Society’s immune system

Every government likes to think of itself as the all-seeing arbiter of what needs to be done to protect the people from a catastrophe like the coronavirus pandemic. But even in the most tightly managed societies, this capacity for control and overarching wisdom is illusory.

It is no match to the inherent predisposition of society’s subsystems to act in accordance with their own perceptions of the threat and the urgency of their own necessities. The rule has always been: The more the response from the center appears incoherent, the more the different parts of society will take the initiative and assert their autonomy.

I think we are seeing this already in our country. The national government has not only failed to mount a timely and effective response to this pandemic, it has also been unable to offer a clear and plausible strategy for easing the restrictive quarantines it has imposed.

This paralysis, I believe, stems not only from our political leaders’ rude awakening to the unimaginable costs in financial and manpower resources that an adequate response would entail, but also from the real fear of a second wave that could cause more deaths and uncontrollable outbreaks once the quarantine measures are loosened.

President Duterte himself, perhaps the living epitome of the illusions of stern political control, recently admitted to being “humbled” by the coronavirus. There he was pensively acknowledging the “support” that has come from the private sector during this crisis, and sheepishly apologizing to some businesspeople he had subjected to his “harsh” tirades in the past.

A show of remorse eases strained relationships, but it is not a strategy for solving a problem as complex as this pandemic. The government might wish to carry this mood forward by doing some soul-searching on the limited efficacy and dysfunctional consequences of its own accustomed coercive approach to the complex tasks of governance.

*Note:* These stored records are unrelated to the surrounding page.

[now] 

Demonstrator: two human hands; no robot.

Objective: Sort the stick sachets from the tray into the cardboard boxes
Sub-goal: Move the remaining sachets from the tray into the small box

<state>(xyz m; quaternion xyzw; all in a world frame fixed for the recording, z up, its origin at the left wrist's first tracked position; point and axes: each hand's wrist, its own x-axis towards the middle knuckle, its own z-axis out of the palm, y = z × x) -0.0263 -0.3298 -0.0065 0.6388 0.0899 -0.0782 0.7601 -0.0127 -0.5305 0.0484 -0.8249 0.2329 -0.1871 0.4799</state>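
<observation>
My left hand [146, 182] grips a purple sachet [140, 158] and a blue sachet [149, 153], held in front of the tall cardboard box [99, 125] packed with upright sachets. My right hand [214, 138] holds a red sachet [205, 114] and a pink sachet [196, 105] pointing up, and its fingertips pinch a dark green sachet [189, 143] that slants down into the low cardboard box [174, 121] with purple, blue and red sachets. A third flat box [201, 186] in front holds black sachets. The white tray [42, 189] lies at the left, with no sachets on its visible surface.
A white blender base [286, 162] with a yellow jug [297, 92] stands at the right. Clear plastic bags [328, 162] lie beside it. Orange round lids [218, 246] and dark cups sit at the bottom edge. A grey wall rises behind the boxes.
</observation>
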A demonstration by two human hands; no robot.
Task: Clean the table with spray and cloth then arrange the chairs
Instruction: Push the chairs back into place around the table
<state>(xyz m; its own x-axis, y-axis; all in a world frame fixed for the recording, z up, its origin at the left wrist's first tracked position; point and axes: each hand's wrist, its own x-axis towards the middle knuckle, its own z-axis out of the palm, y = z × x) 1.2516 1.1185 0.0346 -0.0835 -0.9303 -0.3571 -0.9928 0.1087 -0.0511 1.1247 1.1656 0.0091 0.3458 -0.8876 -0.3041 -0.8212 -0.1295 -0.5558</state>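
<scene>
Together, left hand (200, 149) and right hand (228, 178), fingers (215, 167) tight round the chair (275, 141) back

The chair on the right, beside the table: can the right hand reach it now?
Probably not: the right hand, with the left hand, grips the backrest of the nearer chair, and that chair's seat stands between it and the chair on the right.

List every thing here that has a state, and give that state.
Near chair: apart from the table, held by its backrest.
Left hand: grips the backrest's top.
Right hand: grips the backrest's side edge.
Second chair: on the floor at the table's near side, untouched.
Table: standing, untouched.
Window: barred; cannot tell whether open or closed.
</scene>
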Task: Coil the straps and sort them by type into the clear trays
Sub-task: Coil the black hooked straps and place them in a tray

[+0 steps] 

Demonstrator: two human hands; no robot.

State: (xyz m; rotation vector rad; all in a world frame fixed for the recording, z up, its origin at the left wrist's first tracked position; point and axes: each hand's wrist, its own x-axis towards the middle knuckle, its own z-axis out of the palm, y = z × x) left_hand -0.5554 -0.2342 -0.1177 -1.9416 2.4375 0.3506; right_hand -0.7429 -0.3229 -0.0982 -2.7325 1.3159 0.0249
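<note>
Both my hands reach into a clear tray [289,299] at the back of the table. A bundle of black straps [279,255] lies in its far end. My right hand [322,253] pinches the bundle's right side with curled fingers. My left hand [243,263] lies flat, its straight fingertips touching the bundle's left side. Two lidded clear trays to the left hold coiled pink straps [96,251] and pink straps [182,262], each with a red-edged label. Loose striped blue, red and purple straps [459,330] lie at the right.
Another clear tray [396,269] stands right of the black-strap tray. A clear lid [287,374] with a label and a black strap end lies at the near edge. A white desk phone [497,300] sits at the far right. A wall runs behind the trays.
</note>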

Think of the lockdown and physical distancing restrictions as the activation of society’s immune system. They were intended for one sole purpose: to contain the spread of the virus. But, just like the human body’s immune system, these defensive measures may trigger unintended consequences that could be more destructive in the long run than the virus itself. In the worst cases, they may promote conflict, foster divisions, and ultimately destroy the fabric of the human community.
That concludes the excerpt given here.